Spider venom may have legs as future painkiller

4 Mar 2015

University of Queensland researchers have found seven peptides (mini-proteins) in spider venom that block the molecular pathway responsible for sending pain signals from nerves to the brain.

The discovery, published in the British Journal of Pharmacology, could inspire a new class of potent painkillers with fewer side effects than current medications.

The research team, led by Professor Glenn King from UQ’s Institute for Molecular Bioscience, said the seven peptides discovered in tarantula venoms blocked the human proteins known as voltage-gated sodium channels, which play a key role in pain transmission.

“Previous research shows people who lack Nav1.7 channels due to a naturally-occurring genetic mutation are unable to experience pain, so blocking this channel could potentially help us to switch off pain in people with normal pain pathways,” Professor King said.

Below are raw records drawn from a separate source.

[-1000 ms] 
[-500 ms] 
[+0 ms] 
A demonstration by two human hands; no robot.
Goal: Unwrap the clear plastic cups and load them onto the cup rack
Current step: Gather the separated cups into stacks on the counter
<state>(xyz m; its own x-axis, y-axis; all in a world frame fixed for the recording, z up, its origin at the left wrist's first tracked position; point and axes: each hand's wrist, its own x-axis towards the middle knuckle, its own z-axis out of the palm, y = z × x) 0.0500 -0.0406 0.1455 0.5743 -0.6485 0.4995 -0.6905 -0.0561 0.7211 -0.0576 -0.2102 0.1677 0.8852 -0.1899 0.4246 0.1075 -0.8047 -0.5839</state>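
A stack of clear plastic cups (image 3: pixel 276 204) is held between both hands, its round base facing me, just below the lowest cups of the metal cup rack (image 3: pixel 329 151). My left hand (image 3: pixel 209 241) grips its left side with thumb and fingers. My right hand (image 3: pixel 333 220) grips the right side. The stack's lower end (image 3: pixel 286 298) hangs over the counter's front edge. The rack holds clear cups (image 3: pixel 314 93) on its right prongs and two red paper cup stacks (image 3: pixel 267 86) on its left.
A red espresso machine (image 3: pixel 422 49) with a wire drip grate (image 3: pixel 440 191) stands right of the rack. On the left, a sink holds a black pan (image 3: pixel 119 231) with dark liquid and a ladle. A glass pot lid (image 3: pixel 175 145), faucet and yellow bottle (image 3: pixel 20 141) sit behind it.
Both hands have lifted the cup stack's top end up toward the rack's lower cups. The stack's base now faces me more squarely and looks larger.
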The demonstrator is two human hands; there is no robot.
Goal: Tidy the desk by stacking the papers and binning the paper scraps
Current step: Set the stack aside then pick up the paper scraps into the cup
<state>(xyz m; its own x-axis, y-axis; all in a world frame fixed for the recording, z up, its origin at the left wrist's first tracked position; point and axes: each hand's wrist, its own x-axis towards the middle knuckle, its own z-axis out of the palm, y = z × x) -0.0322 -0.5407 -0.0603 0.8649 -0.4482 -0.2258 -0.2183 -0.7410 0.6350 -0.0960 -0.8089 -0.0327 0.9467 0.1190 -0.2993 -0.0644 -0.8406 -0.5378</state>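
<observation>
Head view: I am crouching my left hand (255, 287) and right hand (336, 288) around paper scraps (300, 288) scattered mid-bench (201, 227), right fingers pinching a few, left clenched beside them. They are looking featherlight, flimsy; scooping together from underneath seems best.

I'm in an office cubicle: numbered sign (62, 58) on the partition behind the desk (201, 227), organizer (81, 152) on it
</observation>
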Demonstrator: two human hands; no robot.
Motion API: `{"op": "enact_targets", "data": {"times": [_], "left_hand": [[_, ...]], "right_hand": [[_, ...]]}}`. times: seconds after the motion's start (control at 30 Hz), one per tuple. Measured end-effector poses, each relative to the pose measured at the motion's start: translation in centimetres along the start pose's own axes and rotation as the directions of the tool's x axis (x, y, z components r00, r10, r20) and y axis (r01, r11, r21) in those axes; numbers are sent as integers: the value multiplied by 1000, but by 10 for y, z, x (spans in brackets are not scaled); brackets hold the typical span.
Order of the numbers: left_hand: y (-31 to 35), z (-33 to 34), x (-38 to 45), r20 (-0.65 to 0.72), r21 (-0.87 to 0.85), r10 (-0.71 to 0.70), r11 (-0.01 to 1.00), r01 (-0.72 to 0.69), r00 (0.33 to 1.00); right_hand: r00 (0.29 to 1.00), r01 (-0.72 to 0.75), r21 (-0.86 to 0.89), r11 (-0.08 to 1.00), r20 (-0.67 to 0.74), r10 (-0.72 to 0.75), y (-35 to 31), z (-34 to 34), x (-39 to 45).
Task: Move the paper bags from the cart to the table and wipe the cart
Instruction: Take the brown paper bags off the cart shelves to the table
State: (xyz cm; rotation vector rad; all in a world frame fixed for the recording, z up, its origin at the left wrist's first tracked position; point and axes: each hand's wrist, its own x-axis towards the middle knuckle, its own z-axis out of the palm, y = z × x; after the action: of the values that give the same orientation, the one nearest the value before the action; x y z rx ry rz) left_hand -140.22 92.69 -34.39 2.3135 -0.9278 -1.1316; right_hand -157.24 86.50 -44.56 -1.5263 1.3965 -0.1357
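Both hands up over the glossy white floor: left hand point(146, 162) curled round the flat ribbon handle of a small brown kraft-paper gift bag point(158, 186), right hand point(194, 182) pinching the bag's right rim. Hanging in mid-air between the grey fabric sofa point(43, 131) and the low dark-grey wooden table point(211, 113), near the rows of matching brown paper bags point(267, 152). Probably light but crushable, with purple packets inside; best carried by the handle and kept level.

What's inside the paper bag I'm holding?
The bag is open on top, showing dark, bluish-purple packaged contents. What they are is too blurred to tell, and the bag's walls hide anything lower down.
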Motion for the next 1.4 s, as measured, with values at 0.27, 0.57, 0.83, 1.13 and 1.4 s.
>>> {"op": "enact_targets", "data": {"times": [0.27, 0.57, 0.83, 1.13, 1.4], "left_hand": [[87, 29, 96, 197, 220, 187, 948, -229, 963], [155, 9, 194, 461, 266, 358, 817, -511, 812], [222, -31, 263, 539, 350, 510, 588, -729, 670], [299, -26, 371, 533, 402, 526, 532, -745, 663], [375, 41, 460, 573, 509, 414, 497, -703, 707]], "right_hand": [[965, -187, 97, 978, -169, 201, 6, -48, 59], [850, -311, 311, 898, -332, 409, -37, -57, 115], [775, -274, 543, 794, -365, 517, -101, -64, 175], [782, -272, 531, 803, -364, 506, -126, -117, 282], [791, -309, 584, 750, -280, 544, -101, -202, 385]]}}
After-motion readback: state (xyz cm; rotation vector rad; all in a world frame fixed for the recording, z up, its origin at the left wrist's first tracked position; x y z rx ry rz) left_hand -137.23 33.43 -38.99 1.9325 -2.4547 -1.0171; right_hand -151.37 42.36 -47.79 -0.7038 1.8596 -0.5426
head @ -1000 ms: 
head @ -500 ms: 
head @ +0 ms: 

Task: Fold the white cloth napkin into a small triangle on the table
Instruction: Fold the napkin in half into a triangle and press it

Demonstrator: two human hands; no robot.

“We have nine sodium channels in our bodies and our challenge is to find peptides that can distinguish between these channels and target only Nav1.7 – something current pain relief drugs can’t do but spider venom peptides most likely can.”

Dr Julie Kaae Klint, a former IMB postdoctoral researcher and current research associate at Evotec, said spider venom peptides had evolved to help spiders immobilise or kill their prey.

“A conservative estimate indicates that there are nine million spider-venom peptides contained within the venoms of the world’s 45,000 known spider species, and only 0.01% of this vast pharmacological landscape has been explored so far,” Dr Klint said.

Professor King said the team built a system that allowed them to rapidly analyse a huge number of venom peptides in order to search for those with the potential to block Nav1.7 channels.

“We analysed venom from 205 spider species and found that 40 per cent of the venoms contained at least one peptide that blocked human Nav1.7 channels,” he said.

“Importantly, of the seven promising peptides we identified, we discovered one that had the right structure, stability and potency to form the basis of a future painkiller.

“Our next step is to continue exploring the clinical potential of these peptides – and the ones we are still yet to find – in the hope of developing better treatments for the one in five Australians living with persistent pain,” Professor King said.

The study was supported by funding from the Australian Research Council, the National Health and Medical Research Council, and the National Institute of Neurological Disorders and Stroke of the National Institutes of Health.